[Opening Data to examine section]

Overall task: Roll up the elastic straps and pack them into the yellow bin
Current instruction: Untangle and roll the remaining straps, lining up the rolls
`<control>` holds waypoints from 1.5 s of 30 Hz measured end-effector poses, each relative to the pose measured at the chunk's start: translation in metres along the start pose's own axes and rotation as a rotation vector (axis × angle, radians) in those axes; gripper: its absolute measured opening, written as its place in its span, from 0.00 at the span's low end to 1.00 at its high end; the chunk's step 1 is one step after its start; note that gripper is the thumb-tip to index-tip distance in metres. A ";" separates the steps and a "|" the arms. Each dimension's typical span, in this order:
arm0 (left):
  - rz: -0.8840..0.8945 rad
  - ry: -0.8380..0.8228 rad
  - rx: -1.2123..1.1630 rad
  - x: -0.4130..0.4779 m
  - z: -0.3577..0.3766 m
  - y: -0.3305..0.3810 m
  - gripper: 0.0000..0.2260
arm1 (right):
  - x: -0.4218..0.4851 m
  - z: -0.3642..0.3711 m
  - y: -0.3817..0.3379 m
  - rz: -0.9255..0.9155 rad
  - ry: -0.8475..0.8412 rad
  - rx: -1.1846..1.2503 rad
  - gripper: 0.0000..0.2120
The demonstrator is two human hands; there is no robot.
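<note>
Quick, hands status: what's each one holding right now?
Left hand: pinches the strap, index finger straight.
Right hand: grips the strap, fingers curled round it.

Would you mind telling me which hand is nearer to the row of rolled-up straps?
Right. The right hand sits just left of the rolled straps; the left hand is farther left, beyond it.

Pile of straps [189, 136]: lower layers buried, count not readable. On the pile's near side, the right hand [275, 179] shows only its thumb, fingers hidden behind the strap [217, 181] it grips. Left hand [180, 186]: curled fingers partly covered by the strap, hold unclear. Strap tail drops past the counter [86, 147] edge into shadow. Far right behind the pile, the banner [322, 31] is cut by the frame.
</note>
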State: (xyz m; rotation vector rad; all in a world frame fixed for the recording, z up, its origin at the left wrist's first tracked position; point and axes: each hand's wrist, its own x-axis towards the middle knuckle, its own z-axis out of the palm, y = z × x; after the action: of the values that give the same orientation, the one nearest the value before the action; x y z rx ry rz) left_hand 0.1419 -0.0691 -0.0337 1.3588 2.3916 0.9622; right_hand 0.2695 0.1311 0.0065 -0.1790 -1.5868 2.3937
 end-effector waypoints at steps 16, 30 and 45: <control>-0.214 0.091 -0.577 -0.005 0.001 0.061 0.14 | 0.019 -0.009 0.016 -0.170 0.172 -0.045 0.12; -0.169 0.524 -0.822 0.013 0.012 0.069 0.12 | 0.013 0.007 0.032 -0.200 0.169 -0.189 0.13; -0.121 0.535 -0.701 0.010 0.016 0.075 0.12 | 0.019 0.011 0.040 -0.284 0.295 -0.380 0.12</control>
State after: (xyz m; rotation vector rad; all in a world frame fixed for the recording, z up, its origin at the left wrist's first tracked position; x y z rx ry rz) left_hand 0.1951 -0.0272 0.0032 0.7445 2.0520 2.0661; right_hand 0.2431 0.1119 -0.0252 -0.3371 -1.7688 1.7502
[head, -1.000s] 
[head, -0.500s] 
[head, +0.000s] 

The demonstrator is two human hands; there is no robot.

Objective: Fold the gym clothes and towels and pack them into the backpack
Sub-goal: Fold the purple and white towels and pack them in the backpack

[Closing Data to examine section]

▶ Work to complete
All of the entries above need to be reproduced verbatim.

▶ Result below
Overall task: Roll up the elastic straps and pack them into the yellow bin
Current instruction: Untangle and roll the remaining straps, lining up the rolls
`<control>` holds waypoints from 1.5 s of 30 Hz measured end-effector poses, each relative to the pose measured at the chunk's start: translation in metres along the start pose's own axes and rotation as a rotation vector (axis × angle, radians) in those axes; gripper: its absolute measured opening, written as its place in its span, from 0.00 at the span's low end to 1.00 at its high end; the chunk's step 1 is one step after its start; note that gripper is the thumb-tip to index-tip distance in metres. A ";" separates the steps and a "|" the arms. Each dimension's typical span, in this order:
arm0 (left):
  - rz: -0.8840..0.8945 rad
  - ry: -0.8380..0.8228 rad
  - rx: -1.2123..1.1630 rad
  - x: -0.4130..0.4779 m
  - z: -0.3577..0.3766 m
  - y: -0.3305..0.3810 m
  - gripper: 0.0000..0.2260
arm1 (right):
  - x: -0.4218..0.4851 m
  - z: -0.3642..0.3711 m
  - y: -0.3817..0.3379 m
  - rz: -0.9255..0.9155 rad
  - ry: -0.8475..0.8412 rad
  - rx: -1.1846..1.2503 rad
  - gripper: 0.0000..0.2120
The demonstrator is two human hands; there is no robot.
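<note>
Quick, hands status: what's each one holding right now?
Left hand: pinches the strap, index finger straight.
Right hand: grips the strap, fingers curled round it.

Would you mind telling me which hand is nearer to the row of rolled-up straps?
Right. The right hand sits just left of the rolled straps; the left hand is farther left, beyond it.

Pile of straps [189, 136]: lower layers buried, count not readable. On the pile's near side, the right hand [275, 179] shows only its thumb, fingers hidden behind the strap [217, 181] it grips. Left hand [180, 186]: curled fingers partly covered by the strap, hold unclear. Strap tail drops past the counter [86, 147] edge into shadow. Far right behind the pile, the banner [322, 31] is cut by the frame.
</note>
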State: (xyz m; rotation vector rad; all in a world frame fixed for the recording, z up, its origin at the left wrist's first tracked position; point and axes: each hand's wrist, its own x-axis towards the middle knuckle, its own z-axis out of the palm, y = z × x; after the action: of the values that give the same orientation, the one nearest the value before the action; x y z rx ry rz) left_hand 0.1419 -0.0691 -0.0337 1.3588 2.3916 0.9622; right_hand 0.2695 0.1311 0.0065 -0.1790 -1.5868 2.3937
 end-effector waypoints at steps 16, 30 and 45: <control>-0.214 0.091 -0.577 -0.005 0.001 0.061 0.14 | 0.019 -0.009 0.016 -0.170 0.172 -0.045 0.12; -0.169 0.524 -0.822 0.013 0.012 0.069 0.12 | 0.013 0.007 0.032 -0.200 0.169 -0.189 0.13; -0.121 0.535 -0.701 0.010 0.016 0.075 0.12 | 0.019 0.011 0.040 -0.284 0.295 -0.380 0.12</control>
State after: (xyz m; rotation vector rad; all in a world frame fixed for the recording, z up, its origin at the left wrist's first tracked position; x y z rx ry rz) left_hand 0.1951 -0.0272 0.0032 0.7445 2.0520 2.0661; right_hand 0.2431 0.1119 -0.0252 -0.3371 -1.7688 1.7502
[head, -1.000s] 
[head, -0.500s] 
[head, +0.000s] 

The demonstrator is two human hands; there is no robot.

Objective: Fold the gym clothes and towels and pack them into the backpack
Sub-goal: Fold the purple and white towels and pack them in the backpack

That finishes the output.